#### [THE PROBLEM]
Write out all the material verbatim, line by line.

#### [RECORDED DATA]

*** Block opens ***

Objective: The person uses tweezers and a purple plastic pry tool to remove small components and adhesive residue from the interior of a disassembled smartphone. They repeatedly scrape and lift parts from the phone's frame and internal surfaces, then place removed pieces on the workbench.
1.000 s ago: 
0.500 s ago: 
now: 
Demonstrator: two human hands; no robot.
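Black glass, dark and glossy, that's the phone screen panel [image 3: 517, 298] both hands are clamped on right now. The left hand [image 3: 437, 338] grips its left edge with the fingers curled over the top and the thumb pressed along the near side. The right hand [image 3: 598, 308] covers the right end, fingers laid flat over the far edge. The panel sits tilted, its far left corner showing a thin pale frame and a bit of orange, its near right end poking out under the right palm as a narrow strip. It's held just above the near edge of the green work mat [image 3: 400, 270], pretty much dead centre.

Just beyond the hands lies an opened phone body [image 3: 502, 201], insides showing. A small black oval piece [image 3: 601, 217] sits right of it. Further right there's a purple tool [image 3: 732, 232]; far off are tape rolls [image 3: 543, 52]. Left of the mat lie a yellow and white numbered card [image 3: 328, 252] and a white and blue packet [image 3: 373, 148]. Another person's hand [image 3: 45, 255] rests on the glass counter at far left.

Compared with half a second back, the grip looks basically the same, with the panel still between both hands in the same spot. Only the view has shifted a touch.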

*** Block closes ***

#### [PROBLEM SOLUTION]
Objective: The person uses tweezers and a purple plastic pry tool to remove small components and adhesive residue from the interior of a disassembled smartphone. They repeatedly scrape and lift parts from the phone's frame and internal surfaces, then place removed pieces on the workbench.
1.000 s ago: 
0.500 s ago: 
now: 
Demonstrator: two human hands; no robot.
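Black glass, dark and glossy, that's the phone screen panel [image 3: 517, 298] both hands are clamped on right now. The left hand [image 3: 437, 338] grips its left edge with the fingers curled over the top and the thumb pressed along the near side. The right hand [image 3: 598, 308] covers the right end, fingers laid flat over the far edge. The panel sits tilted, its far left corner showing a thin pale frame and a bit of orange, its near right end poking out under the right palm as a narrow strip. It's held just above the near edge of the green work mat [image 3: 400, 270], pretty much dead centre.

Just beyond the hands lies an opened phone body [image 3: 502, 201], insides showing. A small black oval piece [image 3: 601, 217] sits right of it. Further right there's a purple tool [image 3: 732, 232]; far off are tape rolls [image 3: 543, 52]. Left of the mat lie a yellow and white numbered card [image 3: 328, 252] and a white and blue packet [image 3: 373, 148]. Another person's hand [image 3: 45, 255] rests on the glass counter at far left.

Compared with half a second back, the grip looks basically the same, with the panel still between both hands in the same spot. Only the view has shifted a touch.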

That brings the answer to completion.